The official began the introductions with a brief explanation of the icons’ role. Then he went on to describe the different categories and said that this time around there were two state icons, instead of only one. “One is normal,” he said, “and the other is…” He trailed off mumbling unintelligibly. He appeared to have caught himself before he actually uttered the word, but it was clear what he was going to say – one is ‘normal’ while the other is ‘abnormal’.
No, I was not shocked because this is the kind of mindset that we’re still living with – I have a disability, I’m in a wheelchair, I’m different and therefore I’m ‘abnormal’. It’s a mindset that says that people with disabilities are a different species of humans, incapable of doing what ‘normal’ people do. Because I have a disability I am considered incapable of functioning in an ‘able’ world, incapable of socialising, incapable of actually living a real life. Because I have a disability, I am supposed to be an asexual being incapable of experiencing emotions and feelings as ‘normal’ people do.
Even in this day and age, the dominant attitude in our society is that individuals with disabilities are ‘abnormal’ and incapable of participating in or contributing to society. They are perceived as deserving only of one’s pity and charity.

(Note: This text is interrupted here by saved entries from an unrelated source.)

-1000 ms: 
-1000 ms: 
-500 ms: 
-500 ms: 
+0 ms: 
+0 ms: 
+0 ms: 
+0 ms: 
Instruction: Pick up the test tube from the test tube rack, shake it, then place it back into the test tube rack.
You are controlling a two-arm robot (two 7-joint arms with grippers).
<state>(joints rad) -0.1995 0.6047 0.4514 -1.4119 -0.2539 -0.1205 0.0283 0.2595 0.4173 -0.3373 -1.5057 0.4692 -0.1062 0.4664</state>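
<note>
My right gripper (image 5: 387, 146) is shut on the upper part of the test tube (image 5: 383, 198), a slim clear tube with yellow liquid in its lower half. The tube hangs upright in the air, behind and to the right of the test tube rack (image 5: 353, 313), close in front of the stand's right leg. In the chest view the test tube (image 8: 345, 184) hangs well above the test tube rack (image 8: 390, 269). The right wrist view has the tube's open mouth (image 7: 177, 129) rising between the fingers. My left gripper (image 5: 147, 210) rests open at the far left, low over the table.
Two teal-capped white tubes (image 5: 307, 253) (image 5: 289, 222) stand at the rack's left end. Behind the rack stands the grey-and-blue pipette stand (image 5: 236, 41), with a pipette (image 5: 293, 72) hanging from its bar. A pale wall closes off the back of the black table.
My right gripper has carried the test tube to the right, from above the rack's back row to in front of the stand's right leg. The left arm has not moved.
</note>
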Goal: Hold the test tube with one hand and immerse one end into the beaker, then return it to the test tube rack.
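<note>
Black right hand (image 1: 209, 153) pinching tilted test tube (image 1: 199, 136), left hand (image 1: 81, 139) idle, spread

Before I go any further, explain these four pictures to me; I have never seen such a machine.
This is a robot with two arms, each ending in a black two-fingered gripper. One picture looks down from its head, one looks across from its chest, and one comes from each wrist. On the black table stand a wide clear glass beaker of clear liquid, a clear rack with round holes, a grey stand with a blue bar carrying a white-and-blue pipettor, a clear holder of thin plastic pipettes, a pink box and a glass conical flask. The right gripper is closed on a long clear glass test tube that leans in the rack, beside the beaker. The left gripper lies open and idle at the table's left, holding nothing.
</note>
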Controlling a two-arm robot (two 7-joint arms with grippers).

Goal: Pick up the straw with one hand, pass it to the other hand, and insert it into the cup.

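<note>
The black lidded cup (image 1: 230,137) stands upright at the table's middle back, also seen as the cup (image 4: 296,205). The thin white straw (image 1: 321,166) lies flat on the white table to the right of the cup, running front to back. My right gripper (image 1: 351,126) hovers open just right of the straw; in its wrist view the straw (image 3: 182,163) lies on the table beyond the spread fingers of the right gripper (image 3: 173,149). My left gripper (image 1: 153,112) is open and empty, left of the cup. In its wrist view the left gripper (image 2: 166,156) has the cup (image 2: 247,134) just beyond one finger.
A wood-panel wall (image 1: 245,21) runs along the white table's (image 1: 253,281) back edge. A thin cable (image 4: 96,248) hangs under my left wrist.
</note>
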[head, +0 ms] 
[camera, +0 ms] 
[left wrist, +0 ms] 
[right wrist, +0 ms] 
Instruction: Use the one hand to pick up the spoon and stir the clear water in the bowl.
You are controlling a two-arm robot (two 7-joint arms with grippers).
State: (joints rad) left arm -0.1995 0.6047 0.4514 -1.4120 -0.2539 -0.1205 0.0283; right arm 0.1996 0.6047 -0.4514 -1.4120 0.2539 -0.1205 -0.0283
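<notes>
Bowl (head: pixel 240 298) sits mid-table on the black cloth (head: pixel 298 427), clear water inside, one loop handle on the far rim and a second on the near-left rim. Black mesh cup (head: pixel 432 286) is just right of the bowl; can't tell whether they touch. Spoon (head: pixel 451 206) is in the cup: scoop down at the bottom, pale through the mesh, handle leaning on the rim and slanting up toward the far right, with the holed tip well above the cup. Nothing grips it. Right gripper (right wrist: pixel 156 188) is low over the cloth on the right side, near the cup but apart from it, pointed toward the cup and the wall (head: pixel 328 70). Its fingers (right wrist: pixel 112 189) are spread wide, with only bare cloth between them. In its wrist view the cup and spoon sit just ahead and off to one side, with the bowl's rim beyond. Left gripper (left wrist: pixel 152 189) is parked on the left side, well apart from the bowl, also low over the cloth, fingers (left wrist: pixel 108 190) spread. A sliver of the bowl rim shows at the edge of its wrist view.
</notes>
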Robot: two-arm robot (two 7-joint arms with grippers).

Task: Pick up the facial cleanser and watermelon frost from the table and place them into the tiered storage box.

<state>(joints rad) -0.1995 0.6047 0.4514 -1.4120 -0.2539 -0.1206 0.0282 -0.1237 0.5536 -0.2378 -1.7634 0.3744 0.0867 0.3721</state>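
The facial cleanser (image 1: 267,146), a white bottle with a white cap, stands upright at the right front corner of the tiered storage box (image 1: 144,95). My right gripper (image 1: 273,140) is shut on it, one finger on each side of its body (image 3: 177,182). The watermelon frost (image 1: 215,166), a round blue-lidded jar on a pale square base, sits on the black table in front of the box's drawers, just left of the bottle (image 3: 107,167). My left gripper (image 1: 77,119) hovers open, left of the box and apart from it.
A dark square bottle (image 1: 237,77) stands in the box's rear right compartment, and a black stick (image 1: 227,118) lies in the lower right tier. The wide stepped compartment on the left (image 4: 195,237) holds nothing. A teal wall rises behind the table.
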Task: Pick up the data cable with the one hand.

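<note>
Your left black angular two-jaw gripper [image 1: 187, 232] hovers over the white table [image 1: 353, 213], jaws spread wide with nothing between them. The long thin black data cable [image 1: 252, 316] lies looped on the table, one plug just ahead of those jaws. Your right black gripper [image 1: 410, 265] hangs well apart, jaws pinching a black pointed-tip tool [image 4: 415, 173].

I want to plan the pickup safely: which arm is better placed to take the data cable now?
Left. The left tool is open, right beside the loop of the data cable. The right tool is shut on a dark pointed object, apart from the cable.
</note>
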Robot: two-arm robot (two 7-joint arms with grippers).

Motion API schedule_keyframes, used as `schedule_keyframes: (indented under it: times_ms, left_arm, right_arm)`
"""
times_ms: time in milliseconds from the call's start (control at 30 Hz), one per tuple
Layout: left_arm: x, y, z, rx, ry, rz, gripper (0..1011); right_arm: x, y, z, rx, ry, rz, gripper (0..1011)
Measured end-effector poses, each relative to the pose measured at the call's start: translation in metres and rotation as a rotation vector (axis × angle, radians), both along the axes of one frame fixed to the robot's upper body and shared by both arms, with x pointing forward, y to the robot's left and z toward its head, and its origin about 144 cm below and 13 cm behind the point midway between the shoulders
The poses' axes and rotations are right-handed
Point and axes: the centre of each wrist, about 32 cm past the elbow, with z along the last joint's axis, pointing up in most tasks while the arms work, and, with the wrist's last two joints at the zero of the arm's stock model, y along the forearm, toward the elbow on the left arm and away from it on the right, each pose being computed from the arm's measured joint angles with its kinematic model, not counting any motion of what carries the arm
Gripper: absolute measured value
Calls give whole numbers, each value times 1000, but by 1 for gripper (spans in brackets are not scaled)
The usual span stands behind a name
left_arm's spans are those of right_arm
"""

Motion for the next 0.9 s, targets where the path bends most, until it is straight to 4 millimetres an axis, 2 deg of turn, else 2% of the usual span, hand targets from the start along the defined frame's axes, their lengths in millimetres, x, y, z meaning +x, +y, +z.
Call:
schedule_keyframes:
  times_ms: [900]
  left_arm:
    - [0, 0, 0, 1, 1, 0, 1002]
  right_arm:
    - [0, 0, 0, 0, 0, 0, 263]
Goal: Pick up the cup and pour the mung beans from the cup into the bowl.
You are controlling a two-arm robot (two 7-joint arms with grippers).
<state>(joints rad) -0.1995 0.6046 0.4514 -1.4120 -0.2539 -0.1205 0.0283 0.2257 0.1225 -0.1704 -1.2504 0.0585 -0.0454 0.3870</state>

Whenever I meet anyone new, you can be sure that more often than not I’m greeted with words like – “Oh so sad, you must be really suffering”, “You poor thing”, or “What a struggle it must be for you” or something of that sort. Just because my journey is different, I’m considered an object of pity. I know that most people mean well, but let me tell you that it does not make it less annoying to constantly hear people commiserating with your supposedly woeful situation.
So, let me put it straight for everyone’s information – No, I’m not living in a perpetual state of suffering. I have my ups and downs health-wise and mood-wise like ‘normal’ people. That’s it, nothing more, nothing less. Yes, there are some things that you ‘normal’ people do that I can’t do, but I’ve improvised, learned to do them differently and have overcome them quite handily, so believe me, my life is not a constant struggle to survive. In fact, the challenges have made me a stronger and smarter person since I had to figure out how to get around them. You should be so lucky!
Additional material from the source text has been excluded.